Add a giant gorilla to Sir Arthur Conan Doyle's "The Lost World," then twist it into a fleetly edited, blistering political parable that also functions as the strangest cinematic valentine to the Chicago Cubs ever created.

That would be "Kong: Skull Island," definitely not just another clunky remake of the 1933 monster classic about an oversized simian and his screaming girlfriend.

We've seen a zillion movies like "Skull Island," but director Jordan Vogt-Roberts (known mostly for the teen comic drama "The Kings of Summer" -- go figure) cracks a whip over this genre piece, energizing the action and pushing the cast to squeeze fresh spontaneity from stale characters, all while maxing out the humor.

Character depth? No time.

Romance? No interest.

"Skull Island" knows what makes an old-fashioned monster movie work, mainly lots of monsters. Some fly. Some swim. Some have big teeth.

All of them like to eat humans, and when we accompany them to "Skull Island," the creepy creatures and constant surprises remind us of the first time we saw "Mysterious Island" or "Jurassic Park."

In 1944, an American war pilot and a Japanese war pilot parachute onto a seemingly unoccupied island where they try to kill each other.

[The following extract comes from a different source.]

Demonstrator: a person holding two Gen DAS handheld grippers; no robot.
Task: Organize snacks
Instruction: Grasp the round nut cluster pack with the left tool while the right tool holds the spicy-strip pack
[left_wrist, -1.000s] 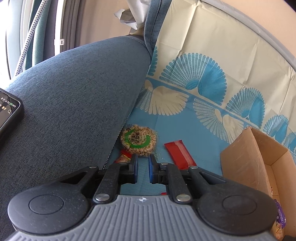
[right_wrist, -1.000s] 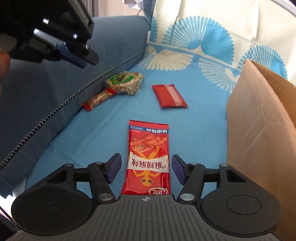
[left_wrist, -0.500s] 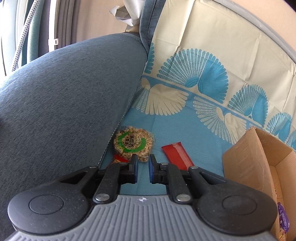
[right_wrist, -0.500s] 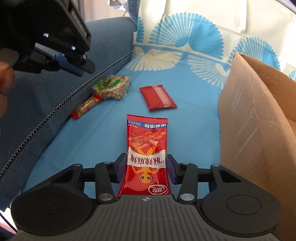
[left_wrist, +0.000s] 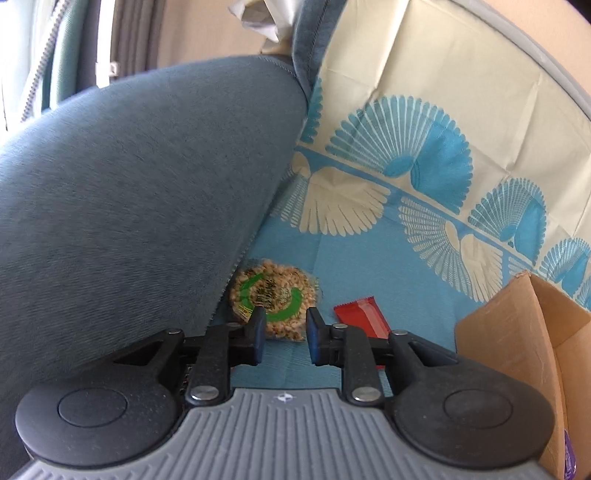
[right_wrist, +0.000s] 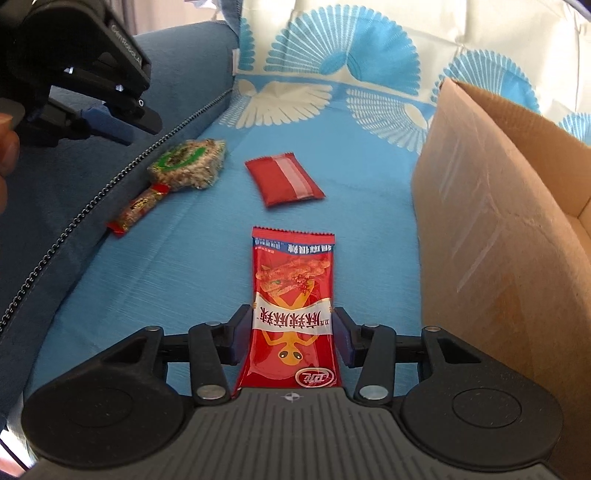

Three decades later in 1973, the Vietnam War winds down as the Watergate scandal rises.

"Mark my word, there'll never be a more screwed up time in Washington," oddball U.S. operative Bill Randa (John Goodman) says.

Randa persuades the Nixon Administration to dispatch a military expedition to a mysterious South Pacific island surrounded by permanent storms that seal it off from the rest of the world.

Thirteen helicopters barely survive the storms. Then they confront Kong -- a superbly rendered, imposing figure from Industrial Light and Magic -- acting as the soldiers' personal Vietnam War in a disorienting flurry of quick edits and horrible screeching sounds to create an immersive battle sequence.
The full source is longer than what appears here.